The forward-looking information contained in this MD&A reflects several material factors, expectations and assumptions including, without limitation: that we will conduct our operations and achieve results of operations as anticipated; that our development plans will achieve the expected results; that lack of adequate infrastructure will not result in further curtailment of production and/or reduced realized prices; current commodity price and cost assumptions; the general continuance of current or, where applicable, assumed industry conditions; the continuation of assumed tax, royalty and regulatory regimes; the accuracy of the estimates of our reserve and resource volumes; the continued availability of adequate debt and/or equity financing and funds flow to fund our capital, operating and working capital requirements, and dividend payments as needed; the continued availability and sufficiency of our funds flow and availability under our bank credit facility to fund our working capital deficiency; the availability of third party services; and the extent of our liabilities. In addition, our 2015 guidance contained in this MD&A is based on the following: a WTI price of US$55/bbl, a NYMEX price of US$2.75/Mcf, an AECO price of $2.50/GJ and a USD/CDN exchange rate of 1.25.

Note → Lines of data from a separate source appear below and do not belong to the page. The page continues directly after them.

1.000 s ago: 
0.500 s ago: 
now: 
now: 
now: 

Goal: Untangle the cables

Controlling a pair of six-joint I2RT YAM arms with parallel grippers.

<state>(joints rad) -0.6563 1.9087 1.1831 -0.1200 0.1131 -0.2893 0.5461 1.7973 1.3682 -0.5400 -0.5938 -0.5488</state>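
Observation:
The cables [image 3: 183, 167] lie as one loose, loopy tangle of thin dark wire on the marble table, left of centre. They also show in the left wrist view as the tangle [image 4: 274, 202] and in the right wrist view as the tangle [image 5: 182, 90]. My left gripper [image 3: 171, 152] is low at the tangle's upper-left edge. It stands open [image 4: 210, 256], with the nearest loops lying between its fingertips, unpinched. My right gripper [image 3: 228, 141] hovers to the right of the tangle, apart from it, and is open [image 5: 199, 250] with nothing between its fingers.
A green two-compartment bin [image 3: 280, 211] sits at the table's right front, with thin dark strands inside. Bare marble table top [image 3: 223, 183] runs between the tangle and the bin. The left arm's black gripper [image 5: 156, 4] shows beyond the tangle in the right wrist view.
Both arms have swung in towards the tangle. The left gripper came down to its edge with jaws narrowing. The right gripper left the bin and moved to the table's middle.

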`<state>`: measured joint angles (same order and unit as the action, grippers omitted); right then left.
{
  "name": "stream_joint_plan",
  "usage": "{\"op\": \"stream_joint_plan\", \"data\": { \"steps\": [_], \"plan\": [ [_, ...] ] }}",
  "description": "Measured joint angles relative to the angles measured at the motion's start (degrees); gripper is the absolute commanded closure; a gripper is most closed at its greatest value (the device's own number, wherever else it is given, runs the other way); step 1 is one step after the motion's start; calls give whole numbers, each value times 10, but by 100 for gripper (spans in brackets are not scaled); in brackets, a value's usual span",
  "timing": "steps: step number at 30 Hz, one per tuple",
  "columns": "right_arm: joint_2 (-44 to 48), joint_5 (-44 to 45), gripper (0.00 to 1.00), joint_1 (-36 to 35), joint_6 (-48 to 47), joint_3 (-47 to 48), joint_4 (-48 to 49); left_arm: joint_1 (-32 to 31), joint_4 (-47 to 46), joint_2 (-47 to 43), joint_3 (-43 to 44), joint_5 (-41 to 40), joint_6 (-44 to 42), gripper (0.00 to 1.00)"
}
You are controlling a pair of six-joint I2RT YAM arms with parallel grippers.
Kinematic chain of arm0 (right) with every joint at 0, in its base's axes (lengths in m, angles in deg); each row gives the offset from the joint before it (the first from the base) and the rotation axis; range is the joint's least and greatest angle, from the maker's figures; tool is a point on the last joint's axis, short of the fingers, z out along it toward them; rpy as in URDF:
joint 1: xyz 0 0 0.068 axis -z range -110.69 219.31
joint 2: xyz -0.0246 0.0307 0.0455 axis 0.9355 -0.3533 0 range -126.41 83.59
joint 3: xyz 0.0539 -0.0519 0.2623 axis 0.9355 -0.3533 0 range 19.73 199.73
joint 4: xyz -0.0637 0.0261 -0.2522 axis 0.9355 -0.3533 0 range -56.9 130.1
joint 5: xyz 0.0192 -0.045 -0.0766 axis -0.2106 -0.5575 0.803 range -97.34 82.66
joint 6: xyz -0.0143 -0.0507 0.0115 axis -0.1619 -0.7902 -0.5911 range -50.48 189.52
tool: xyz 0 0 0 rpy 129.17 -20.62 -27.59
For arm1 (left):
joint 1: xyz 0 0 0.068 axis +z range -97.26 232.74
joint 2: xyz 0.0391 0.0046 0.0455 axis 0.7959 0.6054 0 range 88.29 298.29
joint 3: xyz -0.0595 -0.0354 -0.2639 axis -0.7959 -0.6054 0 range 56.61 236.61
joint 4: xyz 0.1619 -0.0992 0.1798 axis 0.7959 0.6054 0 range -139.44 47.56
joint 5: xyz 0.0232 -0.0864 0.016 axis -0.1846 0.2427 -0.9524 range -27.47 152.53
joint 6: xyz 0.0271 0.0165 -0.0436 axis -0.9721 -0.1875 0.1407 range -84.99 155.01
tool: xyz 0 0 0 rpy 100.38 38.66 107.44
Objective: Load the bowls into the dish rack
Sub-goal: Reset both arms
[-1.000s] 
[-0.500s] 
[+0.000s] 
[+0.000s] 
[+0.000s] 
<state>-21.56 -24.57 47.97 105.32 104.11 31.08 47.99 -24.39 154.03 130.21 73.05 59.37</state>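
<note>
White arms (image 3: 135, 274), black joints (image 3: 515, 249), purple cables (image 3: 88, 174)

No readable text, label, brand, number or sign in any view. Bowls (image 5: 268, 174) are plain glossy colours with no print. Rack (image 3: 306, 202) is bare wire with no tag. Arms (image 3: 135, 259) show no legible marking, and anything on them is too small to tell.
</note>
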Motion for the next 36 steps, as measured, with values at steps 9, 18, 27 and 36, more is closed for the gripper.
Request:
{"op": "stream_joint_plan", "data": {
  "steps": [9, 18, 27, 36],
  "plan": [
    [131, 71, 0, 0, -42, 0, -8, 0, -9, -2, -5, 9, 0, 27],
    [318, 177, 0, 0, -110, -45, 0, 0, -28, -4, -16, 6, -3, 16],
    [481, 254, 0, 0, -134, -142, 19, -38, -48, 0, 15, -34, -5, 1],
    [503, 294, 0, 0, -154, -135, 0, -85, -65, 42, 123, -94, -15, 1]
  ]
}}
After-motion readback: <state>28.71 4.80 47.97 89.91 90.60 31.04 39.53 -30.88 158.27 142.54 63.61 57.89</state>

We believe the material factors, expectations and assumptions reflected in the forward-looking information are reasonable but no assurance can be given that these factors, expectations and assumptions will prove to be correct.

The forward-looking information included in this MD&A is not a guarantee of future performance and should not be unduly relied upon. Such information involves known and unknown risks, uncertainties and other factors that may cause actual results or events to differ materially from those anticipated in such forward-looking information including, without limitation: changes in, including further decline of, commodity prices; changes in realized prices of Enerplus' products; changes in the demand for or supply of our products; unanticipated operating results, results from our capital spending activities or production declines; curtailment of our production due to low realized prices or lack of adequate infrastructure; changes in tax or environmental laws, royalty rates or other regulatory matters; changes in our capital plans or by third party operators of our properties; increased debt levels or debt service requirements; inaccurate estimation of our oil and gas reserve and resource volumes; limited, unfavourable or a lack of access to capital markets; increased costs; a lack of adequate insurance coverage; the impact of competitors; reliance on industry partners and third party service providers; and certain other risks detailed from time to time in our public disclosure documents (including, without limitation, those risks and contingencies described under "Risk Factors and Risk Management" in our Annual MD&A and in our other public filings).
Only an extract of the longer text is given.